Survey: These are the risk-based payment models health systems are pursuing
After the Covid-19 pandemic put several procedures on hold, health systems are looking to diversify into risk-based payment models next year. The majority of them are looking to enter Medicare Advantage models, according to a survey of more than 100 provider CFOs and managed care executives.
The survey, conducted by the Healthcare Financial Management Association and produced by Guidehouse, found that providers are looking to take on a broad range of risk-based payment strategies. While Medicare Advantage plans were the most popular choice, health systems are also considering other payment models for 2022. Here’s a breakdown of their responses:
- Medicare Advantage (59%)
- Commercial employer-based risk contracts (52%)
- Medicare alternative payment models (49%)
- Managed Medicaid (36%)
- Direct-to-employer partnerships (33%)
“While traditional payer and provider relationships have taken a hit in this evolving market, the ones that we see working are payvider models that create value for both entities,” Travis Sherman, a director at Guidehouse, said in a news release. “The one-size-fits-all, ‘I-win-you-lose’ approach is no longer a good business model. Industry disruption has created new opportunities for health systems to rethink the structure of their payer and provider partnerships, reassess their markets for new entrants with a willingness to innovate together, and readjust their network strategy to align with where their market is going.”
While the interest may be mutual, there are several challenges to getting there. Health systems said their biggest external challenge to pursuing “payvider” models was striking strategic partnerships with payers.
Meanwhile, their biggest internal challenges were data and technology costs, integrity and reporting. About half of respondents said they planned to build these capabilities in-house, while 30% said they would partner with health plans for these capabilities, and 21% plan to outsource them to third-party vendors.

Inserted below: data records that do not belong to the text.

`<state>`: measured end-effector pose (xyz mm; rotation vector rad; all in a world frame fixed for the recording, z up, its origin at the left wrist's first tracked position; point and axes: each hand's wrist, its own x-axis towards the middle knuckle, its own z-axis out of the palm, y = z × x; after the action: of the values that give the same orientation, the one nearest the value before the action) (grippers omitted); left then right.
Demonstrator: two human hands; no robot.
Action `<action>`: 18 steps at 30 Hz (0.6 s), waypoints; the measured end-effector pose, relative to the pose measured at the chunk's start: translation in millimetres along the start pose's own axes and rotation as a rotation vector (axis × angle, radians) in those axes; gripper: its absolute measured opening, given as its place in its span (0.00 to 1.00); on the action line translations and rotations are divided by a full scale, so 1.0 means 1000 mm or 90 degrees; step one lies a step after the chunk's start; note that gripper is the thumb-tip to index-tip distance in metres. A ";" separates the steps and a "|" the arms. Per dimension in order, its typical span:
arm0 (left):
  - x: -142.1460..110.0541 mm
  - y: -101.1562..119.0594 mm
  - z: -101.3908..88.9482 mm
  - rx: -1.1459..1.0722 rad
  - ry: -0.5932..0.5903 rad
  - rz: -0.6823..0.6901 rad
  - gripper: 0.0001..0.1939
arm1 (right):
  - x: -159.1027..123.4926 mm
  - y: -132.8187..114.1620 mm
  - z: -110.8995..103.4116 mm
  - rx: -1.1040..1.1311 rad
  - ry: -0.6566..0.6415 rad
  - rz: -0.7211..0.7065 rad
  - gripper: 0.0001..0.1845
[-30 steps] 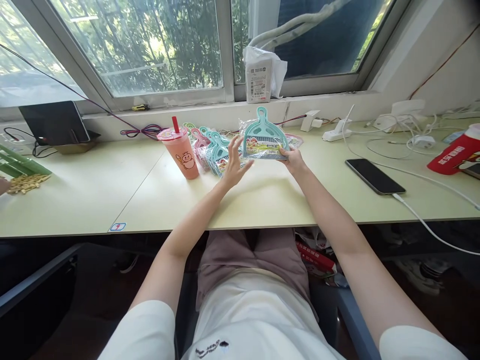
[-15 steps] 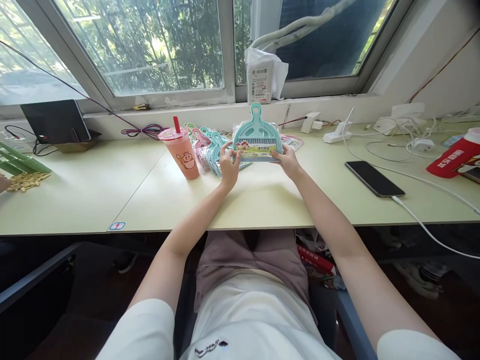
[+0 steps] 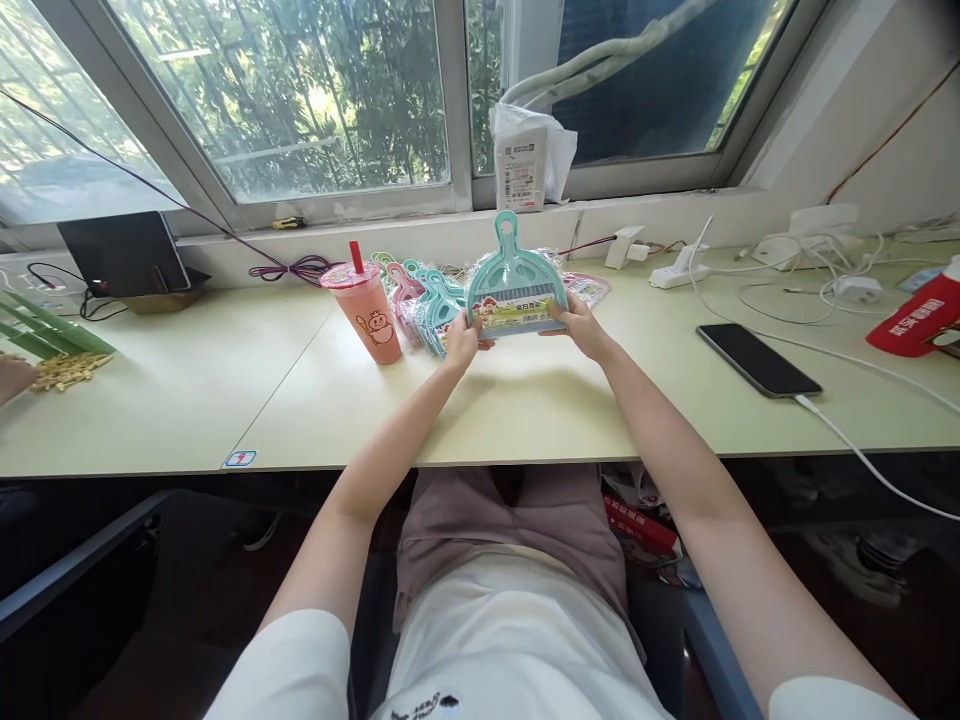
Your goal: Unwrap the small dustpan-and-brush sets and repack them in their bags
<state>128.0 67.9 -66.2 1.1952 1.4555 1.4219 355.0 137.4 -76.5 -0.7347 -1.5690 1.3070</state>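
A turquoise dustpan and brush set (image 3: pixel 514 280) in clear plastic, with a printed label across its front, is held upright above the table, handle at the top. My left hand (image 3: pixel 463 340) grips its left lower edge, thumb in front and fingers behind. On the opposite edge, my right hand (image 3: pixel 583 325) is closed with the thumb on the front. Behind and left of the set lie several wrapped sets (image 3: pixel 431 300) in turquoise, pink and green, partly hidden by it. Left of them stands a pink drink cup (image 3: pixel 368 315) with a red straw.
A black phone (image 3: pixel 757 360) on a white cable lies to the right, near a red cup (image 3: pixel 916 315) and power plugs (image 3: pixel 679 272). A tablet (image 3: pixel 124 258) stands at the back left. Another person's hand (image 3: pixel 15 377) is by small tan pieces (image 3: pixel 71 371) at far left.
My left hand's fingers have shifted from the front to behind the set's edge. The set has tilted slightly, and the view has moved a little.
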 end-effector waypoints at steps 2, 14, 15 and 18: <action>-0.004 0.001 0.001 0.000 0.000 0.008 0.09 | -0.001 -0.002 0.003 -0.016 -0.016 -0.006 0.38; -0.007 -0.011 0.010 0.305 0.054 0.241 0.08 | 0.009 0.010 -0.023 -0.062 0.067 -0.007 0.50; -0.006 -0.012 0.009 0.355 0.074 0.272 0.08 | 0.009 0.010 -0.024 -0.060 0.073 -0.002 0.50; -0.005 -0.015 0.006 0.452 0.093 0.330 0.08 | 0.009 0.014 -0.022 -0.069 0.076 0.015 0.52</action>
<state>133.8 65.6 -82.3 2.0590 1.9291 1.3655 370.1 157.1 -87.4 -0.8850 -1.5481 1.1808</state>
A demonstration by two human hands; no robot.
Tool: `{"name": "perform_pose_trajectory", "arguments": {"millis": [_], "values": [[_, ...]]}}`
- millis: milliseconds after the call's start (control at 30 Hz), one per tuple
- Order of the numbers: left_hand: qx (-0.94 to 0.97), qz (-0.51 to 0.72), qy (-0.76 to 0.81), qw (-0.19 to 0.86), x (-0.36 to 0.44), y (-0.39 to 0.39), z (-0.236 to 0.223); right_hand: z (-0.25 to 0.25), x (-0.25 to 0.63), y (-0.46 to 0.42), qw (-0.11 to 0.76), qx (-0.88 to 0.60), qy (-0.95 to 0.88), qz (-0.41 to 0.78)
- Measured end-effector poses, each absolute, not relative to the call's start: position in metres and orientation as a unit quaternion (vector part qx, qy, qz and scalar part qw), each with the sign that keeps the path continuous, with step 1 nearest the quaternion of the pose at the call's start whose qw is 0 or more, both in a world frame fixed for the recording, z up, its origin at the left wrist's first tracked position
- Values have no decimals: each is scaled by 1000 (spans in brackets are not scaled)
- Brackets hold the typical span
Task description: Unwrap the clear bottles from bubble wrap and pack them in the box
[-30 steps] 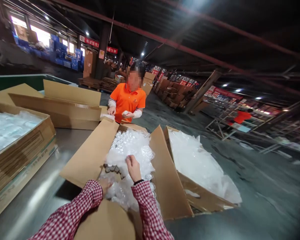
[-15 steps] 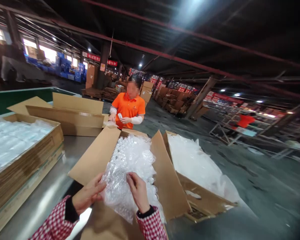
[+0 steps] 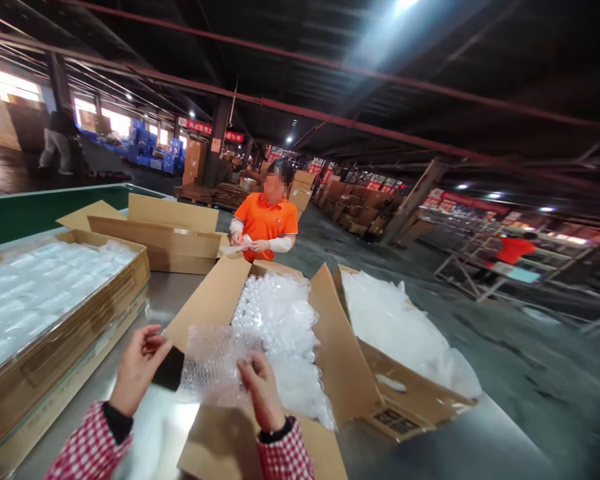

“Unfortunately, many well-intentioned payer and provider partnerships never come to fruition due to challenges with operationalizing and implementing risk-based models,” Dr. Nicole Fetter, a director at Guidehouse, said in a news release. “Organizational commitment, a cohesive governance structure, and adequate investment in a strong data-driven infrastructure is required to overcome these obstacles and achieve success.”
Notably, health system leaders are also keeping an eye on industry disruptions that they see as potential barriers to success. Their biggest concerns were vertically-integrated health plans, such as a UnitedHealth Group’s large provider network, and consumer-facing companies, such as CVS and Amazon.